How to specify multiple GPU usage

The documentation for nn.DataParallel is not clear at all to me. How exactly am I supposed to pass input and targets to the GPU, if I specify concrete GPU’s?

My code looks something like this:

device = torch.device('cuda:' + str(arg.gpu) if torch.cuda.is_available() else 'cpu')
model = Model(arg).to(device)
for epoch in range(epochs+1):
    for step, (original, keypoints) in enumerate(train_loader):
        original, keypoints =,

I want to be able to pass pass GPU’s to the arg_parser through --gpu 5 7, which produces a list [5, 7]. Simply adding the line model = nn.DataParallel(Model(arg), device_ids=[5, 7]) is not enough, since I have to specify the device variable. However, device = torch.device('cuda:5,7' if torch.cuda.is_available() else 'cpu') results in an error. What am I supposed to do instead?

Here’s how your code should look:

model = torch.nn.DataParallel(Model(args), device_ids=arg.gpu)
for epoch in range(epochs+1):
    for step, (original, keypoints) in enumerate(train_loader):
        outputs = model(original, keypoints)
        <do some training>

Why does this work? For nn.DataParallel, the input tensors can be on any device, even cpu. The module automatically transfers the called arguments to the appropriate cuda device.

What was the issue with your code? torch.device is used to define one and only one device. It can only accept the format ‘cuda:x’/‘cuda’/‘cpu’.

Thanks for your quick reply @Mazhar_Shaikh! One question though: During my forward pass I have to create several tensors (for example because I produce a grid for transformations). At the moment, I have to send them to the device as well, so that multiplications and additions with the input tensors work. How will this be effected with your code?

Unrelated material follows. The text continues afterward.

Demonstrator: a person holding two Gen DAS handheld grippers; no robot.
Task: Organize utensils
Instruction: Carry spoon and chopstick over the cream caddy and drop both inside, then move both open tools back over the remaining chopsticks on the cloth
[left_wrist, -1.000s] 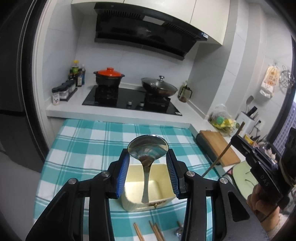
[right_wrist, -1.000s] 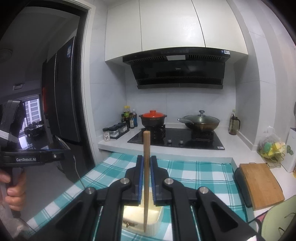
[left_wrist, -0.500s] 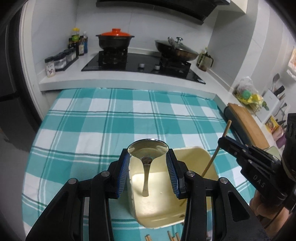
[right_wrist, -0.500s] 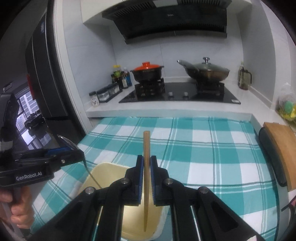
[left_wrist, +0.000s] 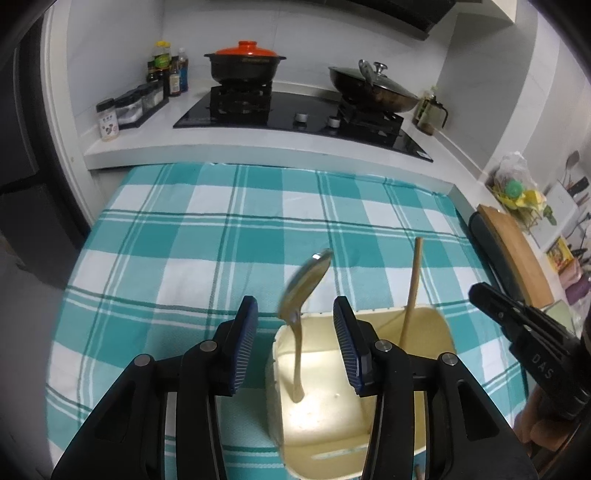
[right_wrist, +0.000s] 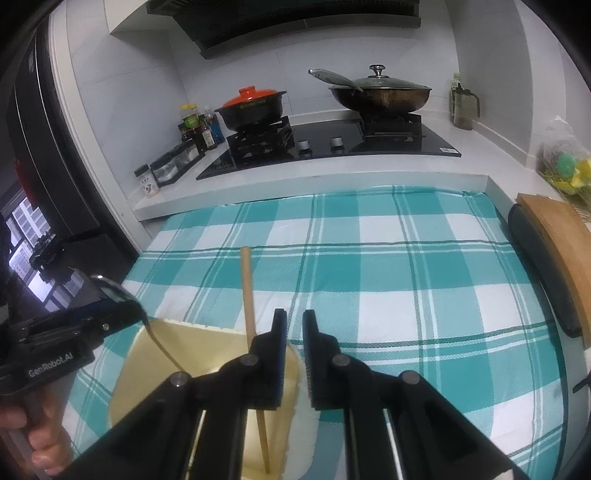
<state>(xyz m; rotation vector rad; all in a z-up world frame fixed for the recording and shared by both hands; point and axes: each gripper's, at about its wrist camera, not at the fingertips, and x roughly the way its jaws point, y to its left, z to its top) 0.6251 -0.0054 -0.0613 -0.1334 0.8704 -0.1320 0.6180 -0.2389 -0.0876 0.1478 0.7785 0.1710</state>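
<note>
A cream box (left_wrist: 275, 373) lies on the checked cloth just under both grippers. In the left wrist view a metal spoon (left_wrist: 304, 286) tilts, blurred, between the pads of my left gripper (left_wrist: 295, 332). Its handle reaches down into the box. The jaws are opening and neither pad touches the spoon. A wooden chopstick (right_wrist: 248, 295) stands in the box (right_wrist: 147, 369), just left of my right gripper (right_wrist: 294, 350). The right jaws are opening a little, with nothing in the narrow gap. The chopstick (left_wrist: 412, 291) and the right gripper (left_wrist: 528, 350) also show in the left view.
The teal checked cloth (right_wrist: 406, 280) covers the table. A wooden cutting board (right_wrist: 565, 251) on a dark mat lies at its right edge. Behind it are a hob with an orange-lidded pot (left_wrist: 245, 62), a wok (left_wrist: 373, 88) and spice jars (left_wrist: 129, 107). A hand (right_wrist: 40, 432) holds the left gripper.
Both grippers sank towards the box. The left jaws widened and the spoon turned and tipped free. The chopstick left the right jaws and now stands to their left.
</note>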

If you are creating tensors inside your forward pass, Please use the below code

class Model(nn.Module):
    def __init__(self, args):
        <insert initialization code>
    def forward(self, original, keypoints):
        some_tensor = torch.tensor([....], device=original.device)
        <do some thing with some_tensor>

Using your code produces the following error for me:

RuntimeError: module must have its parameters and buffers on device cuda:5 (device_ids[0]) but found one of them on device: cpu

The error occurs in the line outputs = model(original, keypoints).